**Data shown**.
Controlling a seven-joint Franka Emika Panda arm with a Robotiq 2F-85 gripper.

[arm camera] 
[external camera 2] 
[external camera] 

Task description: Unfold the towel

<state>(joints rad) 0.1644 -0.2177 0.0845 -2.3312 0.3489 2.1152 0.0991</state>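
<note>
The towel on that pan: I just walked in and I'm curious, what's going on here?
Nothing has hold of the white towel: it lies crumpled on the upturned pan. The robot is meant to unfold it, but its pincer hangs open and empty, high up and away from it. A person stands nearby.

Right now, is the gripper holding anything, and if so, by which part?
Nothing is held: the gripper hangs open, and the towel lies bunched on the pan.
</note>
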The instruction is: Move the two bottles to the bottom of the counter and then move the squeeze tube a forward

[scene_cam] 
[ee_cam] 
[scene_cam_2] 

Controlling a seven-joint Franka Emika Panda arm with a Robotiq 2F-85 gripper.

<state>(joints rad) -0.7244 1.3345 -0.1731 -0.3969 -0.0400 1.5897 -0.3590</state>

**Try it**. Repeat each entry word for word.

**Solved problem**.
Controlling a seven-joint Franka Emika Panda arm with a Robotiq 2F-85 gripper.

[arm camera] 
[external camera 2] 
[external camera] 

Task description: Unfold the towel

<state>(joints rad) 0.1644 -0.2177 0.0845 -2.3312 0.3489 2.1152 0.0991</state>
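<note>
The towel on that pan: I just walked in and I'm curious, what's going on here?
Nothing has hold of the white towel: it lies crumpled on the upturned pan. The robot is meant to unfold it, but its pincer hangs open and empty, high up and away from it. A person stands nearby.

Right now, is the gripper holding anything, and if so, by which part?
Nothing is held: the gripper hangs open, and the towel lies bunched on the pan.
</note>
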The instruction is: Move the two bottles to the bottom of the counter and then move the squeeze tube a forward

[scene_cam] 
[ee_cam] 
[scene_cam_2] 

Controlling a seven-joint Franka Emika Panda arm with a Robotiq 2F-85 gripper.

<state>(joints rad) -0.7244 1.3345 -0.1731 -0.3969 -0.0400 1.5897 -0.3590</state>

No additional output will be given.